• [TASK TO COMPLETE] The answer must be an exact reproduction of the lines from the start of the records below through the line containing "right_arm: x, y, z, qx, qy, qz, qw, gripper", and nothing more.

• [RECORDED DATA]
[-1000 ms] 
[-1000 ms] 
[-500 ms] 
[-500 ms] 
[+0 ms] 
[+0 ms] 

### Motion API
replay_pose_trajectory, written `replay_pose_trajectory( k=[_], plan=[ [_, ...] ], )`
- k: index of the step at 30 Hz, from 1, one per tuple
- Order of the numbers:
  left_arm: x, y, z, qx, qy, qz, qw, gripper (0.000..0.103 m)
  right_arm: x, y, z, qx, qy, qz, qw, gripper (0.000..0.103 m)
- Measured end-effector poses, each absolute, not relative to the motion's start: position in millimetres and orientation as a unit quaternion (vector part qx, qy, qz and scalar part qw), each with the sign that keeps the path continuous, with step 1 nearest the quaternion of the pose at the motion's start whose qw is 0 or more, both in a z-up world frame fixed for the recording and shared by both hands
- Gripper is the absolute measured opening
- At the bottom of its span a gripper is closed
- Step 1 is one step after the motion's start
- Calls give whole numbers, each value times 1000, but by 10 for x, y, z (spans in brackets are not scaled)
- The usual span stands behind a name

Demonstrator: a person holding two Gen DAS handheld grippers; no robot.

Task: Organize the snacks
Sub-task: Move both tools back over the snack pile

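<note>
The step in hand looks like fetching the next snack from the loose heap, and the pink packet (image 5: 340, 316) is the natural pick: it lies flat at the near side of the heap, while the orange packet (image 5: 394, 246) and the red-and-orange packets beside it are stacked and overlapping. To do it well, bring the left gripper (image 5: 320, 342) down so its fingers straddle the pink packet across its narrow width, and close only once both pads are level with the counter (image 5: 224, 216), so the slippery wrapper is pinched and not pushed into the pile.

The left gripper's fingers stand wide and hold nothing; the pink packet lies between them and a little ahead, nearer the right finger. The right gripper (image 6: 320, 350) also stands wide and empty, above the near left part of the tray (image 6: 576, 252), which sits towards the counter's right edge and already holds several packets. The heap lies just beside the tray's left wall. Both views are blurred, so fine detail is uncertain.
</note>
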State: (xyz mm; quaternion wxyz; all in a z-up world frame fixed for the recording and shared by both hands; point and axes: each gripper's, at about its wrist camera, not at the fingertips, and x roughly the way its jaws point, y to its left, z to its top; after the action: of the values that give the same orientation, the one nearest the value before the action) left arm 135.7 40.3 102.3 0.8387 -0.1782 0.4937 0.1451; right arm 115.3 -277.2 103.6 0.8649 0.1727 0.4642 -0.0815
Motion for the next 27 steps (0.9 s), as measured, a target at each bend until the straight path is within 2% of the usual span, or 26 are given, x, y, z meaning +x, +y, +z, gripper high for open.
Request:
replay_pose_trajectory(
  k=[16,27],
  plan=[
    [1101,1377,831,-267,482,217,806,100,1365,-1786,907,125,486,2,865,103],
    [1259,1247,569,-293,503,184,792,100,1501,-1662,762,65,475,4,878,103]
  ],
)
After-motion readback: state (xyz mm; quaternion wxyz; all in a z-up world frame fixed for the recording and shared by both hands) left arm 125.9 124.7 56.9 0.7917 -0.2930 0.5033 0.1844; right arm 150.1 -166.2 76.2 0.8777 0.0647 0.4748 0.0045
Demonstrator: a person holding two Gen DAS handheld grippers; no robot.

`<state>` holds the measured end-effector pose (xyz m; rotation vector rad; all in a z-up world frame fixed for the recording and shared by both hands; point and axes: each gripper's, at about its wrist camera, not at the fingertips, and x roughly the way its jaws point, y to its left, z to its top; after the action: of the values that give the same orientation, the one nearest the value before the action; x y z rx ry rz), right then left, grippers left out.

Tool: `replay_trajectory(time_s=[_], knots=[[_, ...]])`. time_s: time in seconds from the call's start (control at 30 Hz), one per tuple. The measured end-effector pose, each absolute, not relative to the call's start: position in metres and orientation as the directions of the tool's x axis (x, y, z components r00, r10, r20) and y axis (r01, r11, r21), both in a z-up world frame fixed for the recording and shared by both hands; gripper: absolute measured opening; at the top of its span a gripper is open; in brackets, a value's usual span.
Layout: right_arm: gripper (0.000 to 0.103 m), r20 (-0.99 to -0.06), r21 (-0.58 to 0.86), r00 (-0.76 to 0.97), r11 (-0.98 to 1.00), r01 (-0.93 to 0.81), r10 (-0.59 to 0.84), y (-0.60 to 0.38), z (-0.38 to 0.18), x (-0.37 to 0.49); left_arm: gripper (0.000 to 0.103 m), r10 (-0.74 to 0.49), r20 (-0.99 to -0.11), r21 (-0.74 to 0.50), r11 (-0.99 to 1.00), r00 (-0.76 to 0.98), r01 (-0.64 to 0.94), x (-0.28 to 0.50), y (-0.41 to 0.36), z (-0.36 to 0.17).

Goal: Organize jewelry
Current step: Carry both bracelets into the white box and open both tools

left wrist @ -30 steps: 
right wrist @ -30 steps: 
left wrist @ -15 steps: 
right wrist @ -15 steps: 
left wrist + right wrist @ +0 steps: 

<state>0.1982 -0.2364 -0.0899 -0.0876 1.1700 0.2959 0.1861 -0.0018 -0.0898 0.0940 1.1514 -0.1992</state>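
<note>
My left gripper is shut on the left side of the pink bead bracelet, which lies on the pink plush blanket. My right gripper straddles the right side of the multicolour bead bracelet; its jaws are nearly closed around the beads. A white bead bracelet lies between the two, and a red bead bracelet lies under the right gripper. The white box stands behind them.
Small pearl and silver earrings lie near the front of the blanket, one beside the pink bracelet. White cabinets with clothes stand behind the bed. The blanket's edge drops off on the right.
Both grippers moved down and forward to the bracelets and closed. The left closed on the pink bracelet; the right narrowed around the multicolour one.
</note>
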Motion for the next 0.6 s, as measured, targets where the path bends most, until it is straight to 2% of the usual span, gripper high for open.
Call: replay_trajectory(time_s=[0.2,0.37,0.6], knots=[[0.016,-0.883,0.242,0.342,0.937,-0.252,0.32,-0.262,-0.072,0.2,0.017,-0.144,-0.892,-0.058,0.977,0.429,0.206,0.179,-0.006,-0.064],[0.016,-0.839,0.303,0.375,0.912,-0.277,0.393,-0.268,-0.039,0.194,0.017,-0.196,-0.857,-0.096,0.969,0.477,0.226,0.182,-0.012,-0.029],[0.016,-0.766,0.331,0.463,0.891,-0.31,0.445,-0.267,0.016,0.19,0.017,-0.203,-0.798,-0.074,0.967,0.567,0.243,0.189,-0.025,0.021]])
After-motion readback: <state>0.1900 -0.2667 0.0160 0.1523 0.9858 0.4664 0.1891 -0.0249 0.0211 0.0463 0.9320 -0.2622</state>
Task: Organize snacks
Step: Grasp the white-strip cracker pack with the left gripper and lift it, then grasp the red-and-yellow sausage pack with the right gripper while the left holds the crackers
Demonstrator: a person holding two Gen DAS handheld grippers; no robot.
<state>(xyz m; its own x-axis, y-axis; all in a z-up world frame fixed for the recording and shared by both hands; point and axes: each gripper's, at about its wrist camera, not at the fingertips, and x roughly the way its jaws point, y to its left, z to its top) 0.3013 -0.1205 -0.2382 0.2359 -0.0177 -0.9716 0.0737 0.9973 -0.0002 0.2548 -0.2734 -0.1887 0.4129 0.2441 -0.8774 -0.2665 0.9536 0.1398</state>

• [RESPONSE TO THE TASK]
[-1000 ms] 
[-1000 ms] 
[-500 ms] 
[-500 ms] 
[+0 ms] 
[+0 ms] 

### Motion API
replay_pose_trajectory, written `replay_pose_trajectory( k=[_], plan=[ [_, ...] ], )`
- k: index of the step at 30 Hz, from 1, one per tuple
- Order of the numbers:
  left_arm: x, y, z, qx, qy, qz, qw, gripper (0.000..0.103 m)
  right_arm: x, y, z, qx, qy, qz, qw, gripper (0.000..0.103 m)

Work on this exercise has concluded.